Published: 12 April 2014

Abstract

Background

STAT1 has been attributed a function as tumor suppressor. However, in breast cancer data from microarray analysis indicated a predictive value of high mRNA expression levels of STAT1 and STAT1 target genes belonging to the interferon-related signature for a poor response to therapy. To clarify this issue we have determined STAT1 expression levels and activation by different methods, and investigated their association with tumor infiltration by immune cells. Additionally, we evaluated the interrelationship of these parameters and their significance for predicting disease outcome.

Methods

Expression of STAT1, its target genes SOCS1, IRF1, CXCL9, CXCL10, CXCL11, IFIT1, IFITM1, MX1 and genes characteristic for immune cell infiltration (CD68, CD163, PD-L1, PD-L2, PD-1, CD45, IFN-γ, FOXP3) was determined by RT-PCR in two independent cohorts comprising 132 breast cancer patients. For a subset of patients, protein levels of total as well as serine and tyrosine-phosphorylated STAT1 were ascertained by immunohistochemistry or immunoblotting and protein levels of CXCL10 by ELISA.

Results

mRNA expression levels of STAT1 and STAT1 target genes, as well as protein levels of total and serine-phosphorylated STAT1 correlated with each other in neoplastic tissue. However, there was no association between tumor levels of STAT1 mRNA and tyrosine-phosphorylated STAT1 and between CXCL10 serum levels and CXCL10 expression in the tumor. Tumors with increased STAT1 mRNA amounts exhibited elevated expression of genes characteristic for tumor-associated macrophages and immunosuppressive T lymphocytes. Survival analysis revealed an association of high STAT1 mRNA levels and bad prognosis in both cohorts. A similar prognostically relevant correlation with unfavorable outcome was evident for CXCL10, MX1, CD68, CD163, IFN-γ, and PD-L2 expression in at least one collective. By contrast, activation of STAT1 as assessed by the level of STAT1-Y701 phosphorylation was linked to positive outcome.
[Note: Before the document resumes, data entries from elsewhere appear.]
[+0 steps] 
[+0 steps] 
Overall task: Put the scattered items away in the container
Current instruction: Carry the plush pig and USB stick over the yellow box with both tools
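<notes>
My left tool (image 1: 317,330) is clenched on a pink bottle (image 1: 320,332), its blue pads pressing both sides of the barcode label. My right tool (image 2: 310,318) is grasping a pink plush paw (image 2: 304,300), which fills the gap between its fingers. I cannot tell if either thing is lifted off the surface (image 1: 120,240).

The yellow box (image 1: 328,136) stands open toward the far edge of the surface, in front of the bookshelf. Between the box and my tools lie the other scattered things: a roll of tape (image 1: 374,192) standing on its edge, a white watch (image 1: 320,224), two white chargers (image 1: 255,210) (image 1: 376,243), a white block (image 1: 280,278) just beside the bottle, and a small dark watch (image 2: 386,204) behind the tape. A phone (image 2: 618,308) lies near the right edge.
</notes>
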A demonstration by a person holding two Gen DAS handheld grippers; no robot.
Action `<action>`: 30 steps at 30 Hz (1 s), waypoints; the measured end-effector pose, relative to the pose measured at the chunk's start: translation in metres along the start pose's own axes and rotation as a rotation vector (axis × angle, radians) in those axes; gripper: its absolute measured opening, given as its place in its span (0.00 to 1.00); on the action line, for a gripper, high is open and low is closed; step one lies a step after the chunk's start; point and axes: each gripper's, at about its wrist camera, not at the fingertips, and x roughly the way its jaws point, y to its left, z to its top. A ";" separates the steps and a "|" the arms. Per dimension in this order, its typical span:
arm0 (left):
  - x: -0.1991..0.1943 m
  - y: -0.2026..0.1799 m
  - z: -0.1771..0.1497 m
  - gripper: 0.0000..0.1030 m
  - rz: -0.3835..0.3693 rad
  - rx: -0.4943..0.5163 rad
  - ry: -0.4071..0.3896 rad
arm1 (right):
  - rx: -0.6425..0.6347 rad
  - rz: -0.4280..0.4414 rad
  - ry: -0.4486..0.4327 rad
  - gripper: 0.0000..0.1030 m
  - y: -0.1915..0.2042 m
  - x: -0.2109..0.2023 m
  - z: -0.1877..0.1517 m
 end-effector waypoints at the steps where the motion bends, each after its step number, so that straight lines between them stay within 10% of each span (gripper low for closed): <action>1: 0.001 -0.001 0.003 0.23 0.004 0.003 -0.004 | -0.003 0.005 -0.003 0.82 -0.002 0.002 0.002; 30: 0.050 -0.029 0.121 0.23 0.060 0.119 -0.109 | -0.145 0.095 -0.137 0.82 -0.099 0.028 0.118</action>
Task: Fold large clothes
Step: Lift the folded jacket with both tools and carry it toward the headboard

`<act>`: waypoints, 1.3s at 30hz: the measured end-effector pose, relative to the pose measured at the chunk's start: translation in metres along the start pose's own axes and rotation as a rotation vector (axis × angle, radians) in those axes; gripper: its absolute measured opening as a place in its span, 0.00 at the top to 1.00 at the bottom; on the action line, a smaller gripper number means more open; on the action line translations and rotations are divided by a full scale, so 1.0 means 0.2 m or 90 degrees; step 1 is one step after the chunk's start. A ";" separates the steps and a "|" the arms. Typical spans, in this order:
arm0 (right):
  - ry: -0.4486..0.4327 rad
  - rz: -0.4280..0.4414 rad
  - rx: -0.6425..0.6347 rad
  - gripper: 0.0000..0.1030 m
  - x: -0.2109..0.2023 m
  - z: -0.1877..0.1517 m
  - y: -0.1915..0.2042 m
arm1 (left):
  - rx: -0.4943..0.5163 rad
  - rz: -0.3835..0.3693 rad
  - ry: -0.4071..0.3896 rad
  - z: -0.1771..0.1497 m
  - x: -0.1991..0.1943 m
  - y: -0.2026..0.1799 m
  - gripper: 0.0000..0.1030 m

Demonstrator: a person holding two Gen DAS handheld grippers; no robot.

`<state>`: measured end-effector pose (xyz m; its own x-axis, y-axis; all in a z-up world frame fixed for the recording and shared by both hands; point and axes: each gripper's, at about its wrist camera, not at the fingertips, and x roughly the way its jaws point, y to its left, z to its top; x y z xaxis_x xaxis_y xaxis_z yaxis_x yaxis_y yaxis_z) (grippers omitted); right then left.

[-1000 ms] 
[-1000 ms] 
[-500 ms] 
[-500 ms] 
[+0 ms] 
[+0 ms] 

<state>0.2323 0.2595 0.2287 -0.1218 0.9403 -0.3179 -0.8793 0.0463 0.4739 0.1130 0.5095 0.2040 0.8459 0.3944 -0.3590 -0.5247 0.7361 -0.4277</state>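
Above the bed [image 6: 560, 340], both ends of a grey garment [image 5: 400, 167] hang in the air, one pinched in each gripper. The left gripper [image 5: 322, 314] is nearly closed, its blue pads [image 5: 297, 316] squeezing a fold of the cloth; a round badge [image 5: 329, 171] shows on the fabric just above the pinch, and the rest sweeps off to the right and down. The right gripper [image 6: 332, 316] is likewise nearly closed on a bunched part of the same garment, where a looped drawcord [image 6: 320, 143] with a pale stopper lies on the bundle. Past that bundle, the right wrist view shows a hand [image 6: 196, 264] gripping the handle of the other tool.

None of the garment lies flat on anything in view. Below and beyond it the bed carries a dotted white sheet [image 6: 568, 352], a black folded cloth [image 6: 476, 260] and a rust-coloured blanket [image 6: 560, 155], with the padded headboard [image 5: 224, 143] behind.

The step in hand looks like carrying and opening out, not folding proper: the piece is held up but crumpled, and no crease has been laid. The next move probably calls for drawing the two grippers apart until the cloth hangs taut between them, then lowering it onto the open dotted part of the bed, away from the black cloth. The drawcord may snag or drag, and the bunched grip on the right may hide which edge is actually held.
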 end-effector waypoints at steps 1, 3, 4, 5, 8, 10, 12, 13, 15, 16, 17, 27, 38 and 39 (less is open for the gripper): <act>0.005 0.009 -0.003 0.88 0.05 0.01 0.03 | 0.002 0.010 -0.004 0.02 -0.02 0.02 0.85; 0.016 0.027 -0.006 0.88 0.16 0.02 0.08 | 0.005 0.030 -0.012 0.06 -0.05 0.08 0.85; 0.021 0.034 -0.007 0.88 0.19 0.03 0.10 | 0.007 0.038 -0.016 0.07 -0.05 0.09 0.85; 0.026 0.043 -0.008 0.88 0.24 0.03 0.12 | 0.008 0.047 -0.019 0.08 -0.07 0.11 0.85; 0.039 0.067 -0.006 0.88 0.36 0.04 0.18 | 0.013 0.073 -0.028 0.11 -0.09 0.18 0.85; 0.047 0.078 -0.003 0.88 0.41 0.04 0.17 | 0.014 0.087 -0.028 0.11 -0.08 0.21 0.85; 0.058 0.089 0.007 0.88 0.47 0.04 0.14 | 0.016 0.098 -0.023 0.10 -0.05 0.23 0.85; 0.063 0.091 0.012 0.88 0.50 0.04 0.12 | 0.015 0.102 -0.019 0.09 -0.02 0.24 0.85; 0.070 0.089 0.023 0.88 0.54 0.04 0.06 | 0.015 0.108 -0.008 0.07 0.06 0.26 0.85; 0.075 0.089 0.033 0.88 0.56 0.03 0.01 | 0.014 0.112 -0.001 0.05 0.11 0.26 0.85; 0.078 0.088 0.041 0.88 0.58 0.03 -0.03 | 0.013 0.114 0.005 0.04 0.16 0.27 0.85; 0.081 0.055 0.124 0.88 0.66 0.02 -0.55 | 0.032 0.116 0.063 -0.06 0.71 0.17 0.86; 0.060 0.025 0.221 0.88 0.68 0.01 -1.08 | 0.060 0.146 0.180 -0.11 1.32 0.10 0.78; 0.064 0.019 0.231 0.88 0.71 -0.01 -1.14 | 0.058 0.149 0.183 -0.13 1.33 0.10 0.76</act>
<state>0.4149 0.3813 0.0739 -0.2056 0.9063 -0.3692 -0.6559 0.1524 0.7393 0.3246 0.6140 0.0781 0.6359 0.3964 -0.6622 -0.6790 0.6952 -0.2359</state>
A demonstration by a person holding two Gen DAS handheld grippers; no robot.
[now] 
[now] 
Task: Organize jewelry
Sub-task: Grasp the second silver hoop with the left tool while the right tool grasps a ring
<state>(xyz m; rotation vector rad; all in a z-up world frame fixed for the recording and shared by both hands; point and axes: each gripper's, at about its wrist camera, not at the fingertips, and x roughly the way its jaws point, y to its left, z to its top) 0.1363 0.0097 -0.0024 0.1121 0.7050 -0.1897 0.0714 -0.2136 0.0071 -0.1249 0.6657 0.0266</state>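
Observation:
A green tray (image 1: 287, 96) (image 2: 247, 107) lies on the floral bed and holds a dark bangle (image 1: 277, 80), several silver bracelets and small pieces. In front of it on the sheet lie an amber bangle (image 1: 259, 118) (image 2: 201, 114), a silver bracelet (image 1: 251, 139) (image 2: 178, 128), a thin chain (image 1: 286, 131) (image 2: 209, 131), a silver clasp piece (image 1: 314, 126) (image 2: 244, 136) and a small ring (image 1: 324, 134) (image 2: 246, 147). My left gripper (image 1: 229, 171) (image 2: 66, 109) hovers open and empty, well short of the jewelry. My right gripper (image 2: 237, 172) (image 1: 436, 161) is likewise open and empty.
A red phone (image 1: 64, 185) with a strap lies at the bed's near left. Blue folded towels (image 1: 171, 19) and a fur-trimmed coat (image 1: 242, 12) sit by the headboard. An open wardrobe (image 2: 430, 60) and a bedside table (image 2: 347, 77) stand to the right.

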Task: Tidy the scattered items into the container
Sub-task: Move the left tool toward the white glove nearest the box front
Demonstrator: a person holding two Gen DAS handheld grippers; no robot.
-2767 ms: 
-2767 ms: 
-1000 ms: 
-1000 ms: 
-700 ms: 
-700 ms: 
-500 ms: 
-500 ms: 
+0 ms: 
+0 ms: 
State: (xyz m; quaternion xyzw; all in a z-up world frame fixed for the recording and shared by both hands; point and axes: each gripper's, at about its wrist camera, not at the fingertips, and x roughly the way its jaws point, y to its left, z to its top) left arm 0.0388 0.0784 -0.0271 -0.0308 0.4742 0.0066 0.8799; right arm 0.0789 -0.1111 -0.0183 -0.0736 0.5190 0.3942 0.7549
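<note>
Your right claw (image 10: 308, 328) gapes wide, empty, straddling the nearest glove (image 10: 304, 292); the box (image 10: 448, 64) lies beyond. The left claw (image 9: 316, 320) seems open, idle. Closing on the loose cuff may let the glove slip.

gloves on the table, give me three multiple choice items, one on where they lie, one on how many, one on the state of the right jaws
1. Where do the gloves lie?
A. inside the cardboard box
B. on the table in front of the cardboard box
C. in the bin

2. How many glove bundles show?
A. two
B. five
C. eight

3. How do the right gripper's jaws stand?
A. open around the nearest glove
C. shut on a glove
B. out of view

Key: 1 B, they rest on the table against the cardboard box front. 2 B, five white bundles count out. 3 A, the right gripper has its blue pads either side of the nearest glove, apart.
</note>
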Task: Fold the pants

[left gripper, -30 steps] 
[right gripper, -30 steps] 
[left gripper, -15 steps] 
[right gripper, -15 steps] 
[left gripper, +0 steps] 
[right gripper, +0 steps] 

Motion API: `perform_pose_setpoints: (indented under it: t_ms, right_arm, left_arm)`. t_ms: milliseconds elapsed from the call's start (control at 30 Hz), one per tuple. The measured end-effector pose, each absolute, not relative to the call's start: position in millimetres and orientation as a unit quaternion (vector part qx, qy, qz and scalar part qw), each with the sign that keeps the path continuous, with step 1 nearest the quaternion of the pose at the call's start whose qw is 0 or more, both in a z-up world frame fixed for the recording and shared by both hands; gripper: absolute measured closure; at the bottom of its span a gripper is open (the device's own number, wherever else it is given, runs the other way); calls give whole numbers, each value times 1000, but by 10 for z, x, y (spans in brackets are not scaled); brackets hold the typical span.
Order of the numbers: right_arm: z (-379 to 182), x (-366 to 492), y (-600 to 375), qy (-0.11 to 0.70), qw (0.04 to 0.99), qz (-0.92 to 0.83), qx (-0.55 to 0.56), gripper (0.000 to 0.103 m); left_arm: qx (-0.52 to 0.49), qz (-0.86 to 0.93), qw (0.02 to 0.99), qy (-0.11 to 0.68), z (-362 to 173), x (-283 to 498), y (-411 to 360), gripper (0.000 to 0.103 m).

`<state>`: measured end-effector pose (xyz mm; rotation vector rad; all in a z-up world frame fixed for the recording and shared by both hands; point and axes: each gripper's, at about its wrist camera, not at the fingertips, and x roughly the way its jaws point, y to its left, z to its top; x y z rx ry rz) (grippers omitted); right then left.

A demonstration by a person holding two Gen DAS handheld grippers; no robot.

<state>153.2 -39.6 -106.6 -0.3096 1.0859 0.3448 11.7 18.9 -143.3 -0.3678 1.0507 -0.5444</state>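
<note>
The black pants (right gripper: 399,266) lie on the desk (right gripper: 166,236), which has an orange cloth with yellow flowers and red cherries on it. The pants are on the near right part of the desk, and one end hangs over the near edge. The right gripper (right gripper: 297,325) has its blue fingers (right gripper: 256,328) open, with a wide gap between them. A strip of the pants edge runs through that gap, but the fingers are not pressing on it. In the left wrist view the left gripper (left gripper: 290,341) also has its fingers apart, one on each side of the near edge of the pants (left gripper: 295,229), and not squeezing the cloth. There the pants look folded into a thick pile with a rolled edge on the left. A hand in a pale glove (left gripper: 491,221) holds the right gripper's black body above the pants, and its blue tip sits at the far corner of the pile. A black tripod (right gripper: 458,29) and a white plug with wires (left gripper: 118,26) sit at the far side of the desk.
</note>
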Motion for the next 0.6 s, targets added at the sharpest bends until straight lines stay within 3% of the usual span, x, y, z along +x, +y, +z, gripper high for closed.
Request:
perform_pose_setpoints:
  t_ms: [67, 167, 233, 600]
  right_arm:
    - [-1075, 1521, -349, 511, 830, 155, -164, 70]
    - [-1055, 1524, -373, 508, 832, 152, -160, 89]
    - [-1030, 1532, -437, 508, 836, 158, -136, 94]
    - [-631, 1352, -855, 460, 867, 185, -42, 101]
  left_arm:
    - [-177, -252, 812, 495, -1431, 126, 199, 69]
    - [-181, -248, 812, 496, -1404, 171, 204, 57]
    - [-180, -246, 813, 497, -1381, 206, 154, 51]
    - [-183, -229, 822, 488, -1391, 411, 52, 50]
In multivariate Cox regression, the predictive power of STAT1 mRNA expression was lost when including expression of CXCL10, MX1 and CD68 as confounders.

Conclusions

Our study confirms distinct prognostic relevance of STAT1 expression levels and STAT1 tyrosine phosphorylation in breast cancer patients and identifies an association of high STAT1 levels with elevated expression of STAT1 target genes and markers for infiltrating immune cells.